What the exercise asks → Lines containing the word "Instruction" in the data below: say how many, with no other text.

[Stored items from a collection]
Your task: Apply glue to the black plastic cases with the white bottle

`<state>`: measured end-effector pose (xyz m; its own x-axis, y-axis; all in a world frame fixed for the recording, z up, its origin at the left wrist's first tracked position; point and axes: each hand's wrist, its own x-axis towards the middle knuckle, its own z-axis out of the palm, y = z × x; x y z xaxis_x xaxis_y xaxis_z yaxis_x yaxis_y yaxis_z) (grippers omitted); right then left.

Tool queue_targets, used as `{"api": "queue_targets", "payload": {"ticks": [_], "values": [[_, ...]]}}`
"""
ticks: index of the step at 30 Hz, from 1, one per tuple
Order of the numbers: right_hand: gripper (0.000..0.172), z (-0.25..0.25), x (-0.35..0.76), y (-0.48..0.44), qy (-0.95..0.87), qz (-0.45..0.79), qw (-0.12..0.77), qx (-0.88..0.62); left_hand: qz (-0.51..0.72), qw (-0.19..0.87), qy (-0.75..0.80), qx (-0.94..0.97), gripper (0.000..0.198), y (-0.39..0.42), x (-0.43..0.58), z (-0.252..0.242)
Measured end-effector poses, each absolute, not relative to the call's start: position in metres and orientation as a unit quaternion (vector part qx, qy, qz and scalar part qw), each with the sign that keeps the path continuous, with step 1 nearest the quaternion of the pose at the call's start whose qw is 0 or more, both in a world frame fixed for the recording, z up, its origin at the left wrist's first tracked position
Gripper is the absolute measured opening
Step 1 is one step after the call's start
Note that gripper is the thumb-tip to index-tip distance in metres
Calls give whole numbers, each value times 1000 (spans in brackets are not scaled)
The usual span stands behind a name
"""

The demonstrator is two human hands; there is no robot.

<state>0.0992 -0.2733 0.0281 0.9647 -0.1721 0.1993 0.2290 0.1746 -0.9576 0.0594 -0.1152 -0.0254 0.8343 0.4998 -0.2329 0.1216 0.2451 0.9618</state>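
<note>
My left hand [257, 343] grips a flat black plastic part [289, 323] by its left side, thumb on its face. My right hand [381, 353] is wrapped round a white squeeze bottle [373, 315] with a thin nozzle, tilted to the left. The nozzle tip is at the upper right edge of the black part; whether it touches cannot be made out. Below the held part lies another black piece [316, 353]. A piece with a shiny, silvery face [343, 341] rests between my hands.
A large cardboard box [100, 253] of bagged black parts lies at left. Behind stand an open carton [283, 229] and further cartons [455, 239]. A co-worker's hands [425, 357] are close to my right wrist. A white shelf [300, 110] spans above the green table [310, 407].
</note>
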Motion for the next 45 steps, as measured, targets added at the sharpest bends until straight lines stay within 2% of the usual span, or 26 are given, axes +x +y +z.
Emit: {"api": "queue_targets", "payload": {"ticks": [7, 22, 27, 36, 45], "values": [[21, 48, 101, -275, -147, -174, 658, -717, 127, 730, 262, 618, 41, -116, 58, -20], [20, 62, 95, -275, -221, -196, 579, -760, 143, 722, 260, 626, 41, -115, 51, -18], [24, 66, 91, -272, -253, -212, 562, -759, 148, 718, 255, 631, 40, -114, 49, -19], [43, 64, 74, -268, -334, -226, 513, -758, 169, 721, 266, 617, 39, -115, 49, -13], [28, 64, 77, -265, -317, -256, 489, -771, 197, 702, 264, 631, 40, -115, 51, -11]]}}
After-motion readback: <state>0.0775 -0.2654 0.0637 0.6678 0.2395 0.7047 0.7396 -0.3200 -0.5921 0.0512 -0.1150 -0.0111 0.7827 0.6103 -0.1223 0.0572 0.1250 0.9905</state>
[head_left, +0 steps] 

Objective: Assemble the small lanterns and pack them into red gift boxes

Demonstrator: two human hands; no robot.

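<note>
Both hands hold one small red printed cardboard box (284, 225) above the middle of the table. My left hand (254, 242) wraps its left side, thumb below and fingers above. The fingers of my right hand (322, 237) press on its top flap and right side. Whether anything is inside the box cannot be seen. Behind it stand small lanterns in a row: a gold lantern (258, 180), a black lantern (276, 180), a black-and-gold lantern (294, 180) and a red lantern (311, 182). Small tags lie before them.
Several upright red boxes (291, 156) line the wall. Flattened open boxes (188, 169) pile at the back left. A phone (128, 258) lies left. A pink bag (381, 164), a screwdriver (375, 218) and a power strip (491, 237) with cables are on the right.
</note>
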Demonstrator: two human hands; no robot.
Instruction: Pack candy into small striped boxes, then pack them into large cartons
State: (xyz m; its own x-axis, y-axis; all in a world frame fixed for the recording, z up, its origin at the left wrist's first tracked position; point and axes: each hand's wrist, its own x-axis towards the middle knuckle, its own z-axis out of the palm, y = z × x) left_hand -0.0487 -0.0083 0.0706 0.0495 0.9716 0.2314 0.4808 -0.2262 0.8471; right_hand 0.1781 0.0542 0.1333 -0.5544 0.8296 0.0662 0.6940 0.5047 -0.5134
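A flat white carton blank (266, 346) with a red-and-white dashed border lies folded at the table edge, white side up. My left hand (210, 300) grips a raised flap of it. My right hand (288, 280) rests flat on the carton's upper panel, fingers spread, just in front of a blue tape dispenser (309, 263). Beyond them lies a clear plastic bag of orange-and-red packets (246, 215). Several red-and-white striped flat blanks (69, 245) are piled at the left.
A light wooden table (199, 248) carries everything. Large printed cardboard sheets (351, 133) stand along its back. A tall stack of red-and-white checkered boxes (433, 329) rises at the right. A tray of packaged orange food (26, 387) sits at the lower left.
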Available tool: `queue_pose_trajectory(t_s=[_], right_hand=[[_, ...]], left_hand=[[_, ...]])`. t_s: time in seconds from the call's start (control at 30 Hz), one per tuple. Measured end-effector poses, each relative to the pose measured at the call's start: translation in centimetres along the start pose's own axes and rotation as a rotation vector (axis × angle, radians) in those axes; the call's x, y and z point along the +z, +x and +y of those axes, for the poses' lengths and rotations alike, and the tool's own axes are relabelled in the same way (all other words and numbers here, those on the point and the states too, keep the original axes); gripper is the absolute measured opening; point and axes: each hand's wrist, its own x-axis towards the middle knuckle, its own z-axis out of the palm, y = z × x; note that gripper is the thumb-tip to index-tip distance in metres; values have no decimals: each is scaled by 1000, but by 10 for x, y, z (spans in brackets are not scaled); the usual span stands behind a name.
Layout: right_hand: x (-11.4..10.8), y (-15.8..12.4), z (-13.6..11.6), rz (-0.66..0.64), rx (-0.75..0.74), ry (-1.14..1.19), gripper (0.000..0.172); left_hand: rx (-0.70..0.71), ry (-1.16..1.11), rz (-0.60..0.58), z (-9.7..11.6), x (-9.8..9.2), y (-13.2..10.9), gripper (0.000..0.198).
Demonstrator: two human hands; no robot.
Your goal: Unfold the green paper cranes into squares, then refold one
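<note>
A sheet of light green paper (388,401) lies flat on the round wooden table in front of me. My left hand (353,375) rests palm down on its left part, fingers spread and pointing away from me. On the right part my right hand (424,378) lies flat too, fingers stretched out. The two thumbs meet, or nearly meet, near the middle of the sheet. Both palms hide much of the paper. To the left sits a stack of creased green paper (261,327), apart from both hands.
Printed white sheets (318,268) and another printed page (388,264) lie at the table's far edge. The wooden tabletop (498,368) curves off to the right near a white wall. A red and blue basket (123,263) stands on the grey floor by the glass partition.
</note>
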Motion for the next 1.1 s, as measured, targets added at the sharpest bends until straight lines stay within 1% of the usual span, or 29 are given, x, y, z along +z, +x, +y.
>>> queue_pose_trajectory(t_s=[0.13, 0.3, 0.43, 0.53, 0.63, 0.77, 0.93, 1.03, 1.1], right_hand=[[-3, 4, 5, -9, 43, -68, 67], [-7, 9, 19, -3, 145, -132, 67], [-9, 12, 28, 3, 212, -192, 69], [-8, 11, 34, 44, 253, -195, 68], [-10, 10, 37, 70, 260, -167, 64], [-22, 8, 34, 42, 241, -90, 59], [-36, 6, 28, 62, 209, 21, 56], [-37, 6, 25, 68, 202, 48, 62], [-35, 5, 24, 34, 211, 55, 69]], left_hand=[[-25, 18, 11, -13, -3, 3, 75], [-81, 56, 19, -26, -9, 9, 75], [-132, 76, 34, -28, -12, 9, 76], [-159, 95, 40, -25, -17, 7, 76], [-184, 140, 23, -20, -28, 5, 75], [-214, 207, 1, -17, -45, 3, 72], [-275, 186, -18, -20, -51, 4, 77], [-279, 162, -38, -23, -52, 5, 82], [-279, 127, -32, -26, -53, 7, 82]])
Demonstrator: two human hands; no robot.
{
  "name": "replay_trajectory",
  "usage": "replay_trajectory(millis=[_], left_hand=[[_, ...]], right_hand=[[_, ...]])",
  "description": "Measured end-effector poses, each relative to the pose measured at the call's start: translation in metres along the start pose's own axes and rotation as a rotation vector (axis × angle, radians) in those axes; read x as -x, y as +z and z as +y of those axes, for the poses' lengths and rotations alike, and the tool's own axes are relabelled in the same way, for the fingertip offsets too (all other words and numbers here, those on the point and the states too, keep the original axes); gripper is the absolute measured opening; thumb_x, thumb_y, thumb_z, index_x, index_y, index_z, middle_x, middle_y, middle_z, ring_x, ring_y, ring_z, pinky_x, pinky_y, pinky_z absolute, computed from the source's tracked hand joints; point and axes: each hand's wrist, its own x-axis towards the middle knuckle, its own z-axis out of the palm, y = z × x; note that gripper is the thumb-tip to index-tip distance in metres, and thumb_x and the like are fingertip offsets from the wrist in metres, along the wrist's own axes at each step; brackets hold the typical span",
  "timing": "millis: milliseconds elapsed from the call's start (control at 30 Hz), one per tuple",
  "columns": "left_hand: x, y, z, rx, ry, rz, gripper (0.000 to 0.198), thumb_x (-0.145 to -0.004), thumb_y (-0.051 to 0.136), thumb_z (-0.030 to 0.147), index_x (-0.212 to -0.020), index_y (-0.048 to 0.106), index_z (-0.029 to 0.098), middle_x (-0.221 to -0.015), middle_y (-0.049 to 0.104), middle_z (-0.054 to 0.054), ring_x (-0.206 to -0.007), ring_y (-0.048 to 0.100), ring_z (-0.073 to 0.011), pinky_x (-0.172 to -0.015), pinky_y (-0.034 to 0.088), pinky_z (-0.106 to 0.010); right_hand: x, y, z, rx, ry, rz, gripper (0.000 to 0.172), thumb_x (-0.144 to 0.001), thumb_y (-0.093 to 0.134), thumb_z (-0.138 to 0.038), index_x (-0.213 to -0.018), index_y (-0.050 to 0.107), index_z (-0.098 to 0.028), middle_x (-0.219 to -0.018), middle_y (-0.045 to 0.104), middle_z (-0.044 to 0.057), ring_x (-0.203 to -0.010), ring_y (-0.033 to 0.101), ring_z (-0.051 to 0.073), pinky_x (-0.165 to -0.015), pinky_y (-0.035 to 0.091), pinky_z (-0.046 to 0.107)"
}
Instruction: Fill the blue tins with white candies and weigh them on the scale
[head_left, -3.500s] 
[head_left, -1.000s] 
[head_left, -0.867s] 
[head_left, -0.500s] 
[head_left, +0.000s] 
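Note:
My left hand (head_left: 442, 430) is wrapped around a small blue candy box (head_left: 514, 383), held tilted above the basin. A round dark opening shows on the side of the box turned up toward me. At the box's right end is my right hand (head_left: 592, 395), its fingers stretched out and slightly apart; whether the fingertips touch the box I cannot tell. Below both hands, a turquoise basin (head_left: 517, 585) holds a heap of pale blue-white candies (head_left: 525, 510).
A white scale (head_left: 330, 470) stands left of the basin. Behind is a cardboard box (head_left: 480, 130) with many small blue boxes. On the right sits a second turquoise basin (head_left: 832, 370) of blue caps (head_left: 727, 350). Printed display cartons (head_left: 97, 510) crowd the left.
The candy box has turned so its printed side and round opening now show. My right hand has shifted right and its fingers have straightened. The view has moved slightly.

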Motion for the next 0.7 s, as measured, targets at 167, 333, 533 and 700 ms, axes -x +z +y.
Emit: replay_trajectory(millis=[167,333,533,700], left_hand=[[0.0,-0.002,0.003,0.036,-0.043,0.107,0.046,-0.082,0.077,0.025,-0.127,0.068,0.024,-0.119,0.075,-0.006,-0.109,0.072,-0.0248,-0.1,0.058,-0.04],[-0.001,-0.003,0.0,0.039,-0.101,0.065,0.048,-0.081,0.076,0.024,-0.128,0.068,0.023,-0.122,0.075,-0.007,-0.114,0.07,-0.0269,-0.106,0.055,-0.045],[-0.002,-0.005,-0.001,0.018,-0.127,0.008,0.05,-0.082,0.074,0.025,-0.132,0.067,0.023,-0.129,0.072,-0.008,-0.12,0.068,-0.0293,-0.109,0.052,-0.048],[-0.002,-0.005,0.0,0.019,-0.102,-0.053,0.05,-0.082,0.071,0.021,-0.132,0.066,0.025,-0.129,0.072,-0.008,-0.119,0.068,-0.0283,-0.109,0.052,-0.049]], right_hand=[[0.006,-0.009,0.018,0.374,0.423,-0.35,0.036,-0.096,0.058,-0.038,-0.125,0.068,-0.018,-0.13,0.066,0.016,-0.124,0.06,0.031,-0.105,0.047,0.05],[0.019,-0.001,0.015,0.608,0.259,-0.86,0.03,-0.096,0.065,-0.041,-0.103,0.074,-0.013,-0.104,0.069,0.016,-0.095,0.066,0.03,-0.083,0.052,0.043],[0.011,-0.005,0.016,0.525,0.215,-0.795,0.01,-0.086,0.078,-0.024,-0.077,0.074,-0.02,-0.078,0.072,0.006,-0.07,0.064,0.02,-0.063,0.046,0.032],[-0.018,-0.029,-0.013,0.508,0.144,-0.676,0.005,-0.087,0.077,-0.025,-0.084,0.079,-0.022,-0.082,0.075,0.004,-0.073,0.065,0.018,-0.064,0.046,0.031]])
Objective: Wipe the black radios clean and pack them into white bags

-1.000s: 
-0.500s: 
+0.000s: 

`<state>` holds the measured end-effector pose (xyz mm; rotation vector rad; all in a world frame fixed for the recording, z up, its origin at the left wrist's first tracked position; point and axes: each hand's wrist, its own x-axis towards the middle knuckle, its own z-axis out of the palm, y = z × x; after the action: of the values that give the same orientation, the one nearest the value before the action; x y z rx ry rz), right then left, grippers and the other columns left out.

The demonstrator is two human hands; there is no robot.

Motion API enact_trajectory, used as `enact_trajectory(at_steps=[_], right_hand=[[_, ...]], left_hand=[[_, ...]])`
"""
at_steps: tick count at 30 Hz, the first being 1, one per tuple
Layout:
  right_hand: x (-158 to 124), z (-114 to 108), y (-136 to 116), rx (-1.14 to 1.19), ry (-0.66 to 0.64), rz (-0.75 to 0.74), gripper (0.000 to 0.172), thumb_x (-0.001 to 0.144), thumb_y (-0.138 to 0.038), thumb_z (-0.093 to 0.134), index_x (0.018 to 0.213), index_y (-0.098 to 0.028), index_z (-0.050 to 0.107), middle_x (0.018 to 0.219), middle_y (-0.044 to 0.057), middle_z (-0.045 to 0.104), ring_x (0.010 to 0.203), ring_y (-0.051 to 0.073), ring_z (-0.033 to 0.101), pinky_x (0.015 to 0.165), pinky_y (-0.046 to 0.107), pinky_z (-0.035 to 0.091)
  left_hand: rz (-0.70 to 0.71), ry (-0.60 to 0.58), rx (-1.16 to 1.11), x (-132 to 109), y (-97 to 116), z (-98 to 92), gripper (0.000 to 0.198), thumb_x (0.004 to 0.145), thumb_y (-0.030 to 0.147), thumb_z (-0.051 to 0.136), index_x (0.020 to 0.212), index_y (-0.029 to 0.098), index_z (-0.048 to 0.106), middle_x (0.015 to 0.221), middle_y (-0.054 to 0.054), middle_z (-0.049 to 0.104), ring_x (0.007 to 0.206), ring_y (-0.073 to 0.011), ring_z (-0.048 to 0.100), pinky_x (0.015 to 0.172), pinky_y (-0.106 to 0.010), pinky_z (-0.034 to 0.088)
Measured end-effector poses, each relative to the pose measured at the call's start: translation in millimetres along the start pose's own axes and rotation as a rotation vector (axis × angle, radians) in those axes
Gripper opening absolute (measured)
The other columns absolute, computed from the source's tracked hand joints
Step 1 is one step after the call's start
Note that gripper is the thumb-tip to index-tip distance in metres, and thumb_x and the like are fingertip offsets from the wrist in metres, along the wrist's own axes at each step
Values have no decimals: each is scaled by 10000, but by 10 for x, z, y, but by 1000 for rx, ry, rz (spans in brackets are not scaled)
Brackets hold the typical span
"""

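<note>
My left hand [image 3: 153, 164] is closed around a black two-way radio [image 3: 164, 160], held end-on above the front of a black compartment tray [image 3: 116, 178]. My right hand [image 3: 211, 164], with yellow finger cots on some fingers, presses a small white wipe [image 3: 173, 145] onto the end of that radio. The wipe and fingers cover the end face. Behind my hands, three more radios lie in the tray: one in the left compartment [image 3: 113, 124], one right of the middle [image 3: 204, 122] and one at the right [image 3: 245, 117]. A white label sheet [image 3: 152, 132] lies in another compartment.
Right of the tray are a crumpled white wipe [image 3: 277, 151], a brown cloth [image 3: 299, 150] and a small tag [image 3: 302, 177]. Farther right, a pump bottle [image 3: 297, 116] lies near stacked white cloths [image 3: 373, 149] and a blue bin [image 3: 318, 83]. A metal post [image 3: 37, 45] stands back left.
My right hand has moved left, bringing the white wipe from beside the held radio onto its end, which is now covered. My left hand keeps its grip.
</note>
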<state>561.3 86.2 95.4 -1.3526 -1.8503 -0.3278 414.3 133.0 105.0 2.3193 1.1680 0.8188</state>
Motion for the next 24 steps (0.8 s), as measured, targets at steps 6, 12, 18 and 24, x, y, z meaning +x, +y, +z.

Answer box → 2